Calling WebMemoryCoordinator::OnPurgeMemory in RenderThreadImpl::ReleaseFreeMemory causes WebGL test failures |
|||||||||||||
Issue descriptionIn https://chromium-review.googlesource.com/1052987 there was an attempt to call WebMemoryCoordinator::OnPurgeMemory from RenderThreadImpl::ReleaseFreeMemory. It turns out that this introduced flaky timeouts in the WebGL conformance tests; see Issue 840988 . It was difficult to track down this CL as the cause because the flakiness was highly intermittent. One of the bots in particular was failing at least one test on almost every run, and that helped identify the culprit. It's unclear why this change caused that sort of flakiness. Does that call cause Oilpan GCs? Could there be bugs in WebGL's tracing code (or elsewhere – perhaps in the implementation of requestAnimationFrame?) that are causing objects to be inadvertently GCd at the wrong time? That might explain these and other flaky timeouts. Studying the code for: https://cs.chromium.org/chromium/src/third_party/blink/renderer/platform/memory_coordinator.cc?q=OnPurgeMemory&sq=package:chromium&l=103&dr=CSs seems unlikely. However, some other clients look suspicious, like this one: https://cs.chromium.org/chromium/src/third_party/blink/renderer/core/script/classic_pending_script.cc?q=OnPurgeMemory&sq=package:chromium&l=381&dr=CSs Does this mean that if ClassicPendingScript::OnPurgeMemory is called, a script tag won't be executed? That would explain the random failures across a range of tests.
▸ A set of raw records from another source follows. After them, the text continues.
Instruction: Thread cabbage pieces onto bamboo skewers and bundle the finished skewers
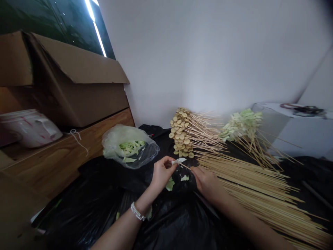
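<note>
Between the fingertips of my left hand (163, 171) is a pale piece of cabbage (179, 160). My right hand (205, 178) grips a thin wooden skewer (185, 166), whose far end meets the cabbage piece; whether the tip has gone through it is too small to tell. Below my hands, loose cabbage scraps (170, 184) lie on black plastic sheeting (166, 218). A clear plastic bag (111, 146) of cut cabbage (131, 147) stands left of my left hand. Several bare skewers (255, 187) are spread beside my right arm.
Skewers with round, pale yellow slices (182, 128) are stacked against the white wall (208, 62). Skewers of cabbage (244, 121) lie to their right. A cardboard box (93, 100) and a plastic tub (31, 128) stand on a wooden surface (59, 149) at left.
</note>
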Tool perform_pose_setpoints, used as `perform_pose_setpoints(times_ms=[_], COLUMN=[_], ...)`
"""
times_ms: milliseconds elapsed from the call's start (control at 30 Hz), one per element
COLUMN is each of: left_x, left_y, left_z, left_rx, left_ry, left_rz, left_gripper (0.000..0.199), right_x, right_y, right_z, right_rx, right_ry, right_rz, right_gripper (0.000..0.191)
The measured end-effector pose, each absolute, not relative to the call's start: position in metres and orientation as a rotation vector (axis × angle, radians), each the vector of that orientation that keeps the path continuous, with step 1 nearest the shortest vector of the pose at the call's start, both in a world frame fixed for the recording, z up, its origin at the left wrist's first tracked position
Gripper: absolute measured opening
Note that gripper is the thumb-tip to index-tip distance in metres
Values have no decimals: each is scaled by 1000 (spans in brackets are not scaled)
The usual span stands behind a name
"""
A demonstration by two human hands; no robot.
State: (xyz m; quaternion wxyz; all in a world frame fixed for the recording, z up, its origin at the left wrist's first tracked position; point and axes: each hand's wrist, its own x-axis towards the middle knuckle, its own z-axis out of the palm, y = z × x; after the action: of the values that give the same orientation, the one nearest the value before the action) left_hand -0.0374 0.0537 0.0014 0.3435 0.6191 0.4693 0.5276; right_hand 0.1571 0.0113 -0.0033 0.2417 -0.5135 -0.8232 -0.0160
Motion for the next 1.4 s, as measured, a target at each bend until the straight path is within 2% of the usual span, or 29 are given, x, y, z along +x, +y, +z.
perform_pose_setpoints(times_ms=[267, 433, 600, 833, 967, 1200, 1400], left_x=[-35, -57, -72, -89, -90, -86, -82], left_y=[48, 62, 66, 59, 56, 58, 64], left_z=[10, 21, 18, 27, 32, 21, 24], left_rx=[1638, 1685, 1978, 2078, 2084, 2031, 1824], left_ry=[1091, 1281, 1392, 1540, 1571, 1334, 1221], left_rz=[1232, 1289, 953, 457, 306, 372, 816], left_gripper=[22, 28, 15, 35, 32, 11, 22], right_x=[159, 165, 166, 166, 166, 166, 166], right_y=[13, 18, 18, 18, 19, 18, 17], right_z=[-4, -6, -5, -4, -6, -6, -4], right_rx=[-1341, -1350, -1334, -1333, -1346, -1336, -1305], right_ry=[-2200, -2117, -2116, -2121, -2140, -2149, -2096], right_rz=[-61, -169, -220, -214, -210, -184, -203], right_gripper=[28, 29, 27, 28, 28, 29, 29])
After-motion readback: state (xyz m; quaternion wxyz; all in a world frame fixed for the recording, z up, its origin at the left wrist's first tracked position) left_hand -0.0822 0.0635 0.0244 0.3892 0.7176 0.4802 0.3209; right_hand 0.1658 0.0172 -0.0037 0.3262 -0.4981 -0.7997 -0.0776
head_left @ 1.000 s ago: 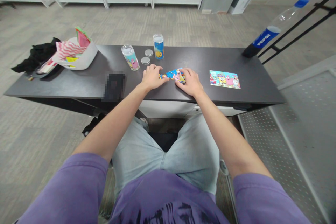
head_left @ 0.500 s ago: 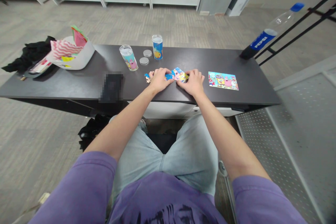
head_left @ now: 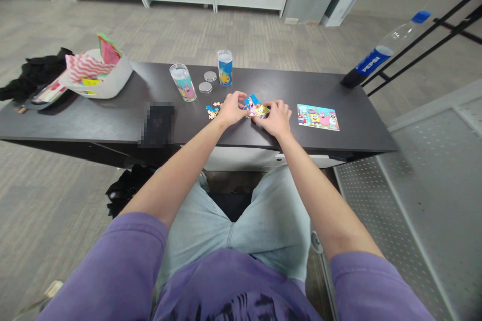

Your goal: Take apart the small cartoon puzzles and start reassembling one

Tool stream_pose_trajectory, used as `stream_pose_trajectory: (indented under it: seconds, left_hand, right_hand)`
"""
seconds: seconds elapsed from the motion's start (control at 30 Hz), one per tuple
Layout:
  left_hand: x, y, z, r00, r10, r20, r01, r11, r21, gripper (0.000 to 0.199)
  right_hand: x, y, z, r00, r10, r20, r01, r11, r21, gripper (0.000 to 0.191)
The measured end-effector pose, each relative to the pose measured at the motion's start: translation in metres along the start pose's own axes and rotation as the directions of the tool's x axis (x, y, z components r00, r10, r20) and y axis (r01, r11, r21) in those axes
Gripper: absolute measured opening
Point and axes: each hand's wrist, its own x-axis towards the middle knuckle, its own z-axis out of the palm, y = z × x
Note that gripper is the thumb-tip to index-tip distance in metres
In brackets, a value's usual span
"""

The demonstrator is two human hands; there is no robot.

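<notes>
A partly joined puzzle (head_left: 256,107) with blue, pink and yellow parts lies on the dark table between my hands. My left hand (head_left: 232,109) grips its left side, thumb and fingers closed on the edge. At its right edge, my right hand (head_left: 277,118) has thumb and fingers closed on the puzzle. Several loose pieces (head_left: 213,111) lie just left of my left hand, partly hidden by it. To the right of my right hand a cartoon picture card (head_left: 318,118) lies flat.
Two clear picture jars (head_left: 184,83) (head_left: 225,68) stand behind, with two round silver lids (head_left: 206,87) between them. A black item (head_left: 158,124) lies left of the pieces. A white basket (head_left: 113,80) of cloth stands far left, a Pepsi bottle (head_left: 371,62) at the back right.
My left hand has moved slightly up and right, closer to the puzzle's edge, uncovering more loose pieces. My right hand keeps its place on the puzzle. The view has shifted slightly.
</notes>
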Motion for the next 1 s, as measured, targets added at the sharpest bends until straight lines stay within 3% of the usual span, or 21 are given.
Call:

From Issue 840988 , here were some of the random failures: WebglConformance_deqp_functional_gles3_shadermatrix_add_assign WebglConformance_deqp_functional_gles3_texturespecification_basic_teximage3d_2d_array_02 WebglConformance_conformance_more_conformance_constants WebglConformance_conformance_glsl_functions_glsl_function_clamp_float WebglConformance_deqp_functional_gles3_shaderoperator_angle_and_trigonometry_03 WebglConformance_deqp_functional_gles3_shadermatrix_add_const WebglConformance_conformance_glsl_functions_glsl_function_clamp_float Gyuyoung, could you please investigate why your CL caused these failures? It seems that there's some underlying bug which needs to be tracked down and fixed. Thanks.
,
May 11 2018
The assigned owner "gyuyoung.kim@lge.com" is not able to receive e-mails, please re-triage. For more details visit https://www.chromium.org/issue-tracking/autotriage - Your friendly Sheriffbot
,
May 11 2018
crbug is not happy with the bug assigned to gyuyoung.kim@lge.com. gyuyoung@, do you have a chromium account we should use instead?
,
May 11 2018
Assigning to haraken@ in the meanwhile to track progress.
,
May 12 2018
,
May 12 2018
,
May 12 2018
>crbug is not happy with the bug assigned to gyuyoung.kim@lge.com. gyuyoung@, do you have a chromium account we should use instead? ah, I registered my @chromium.org account. Thanks.
,
May 14 2018
I started to investigate this issue today. Once I verified |blink::MemoryCoordinator::OnPurgeMemory()| was called by my CL during the webgl test. I'm checking it continually.
,
May 16 2018
Once I found that my CL made us call blink::DecommitFreeableMemory() twice. But, I'm not sure if this caused the problem yet. Still investigating it.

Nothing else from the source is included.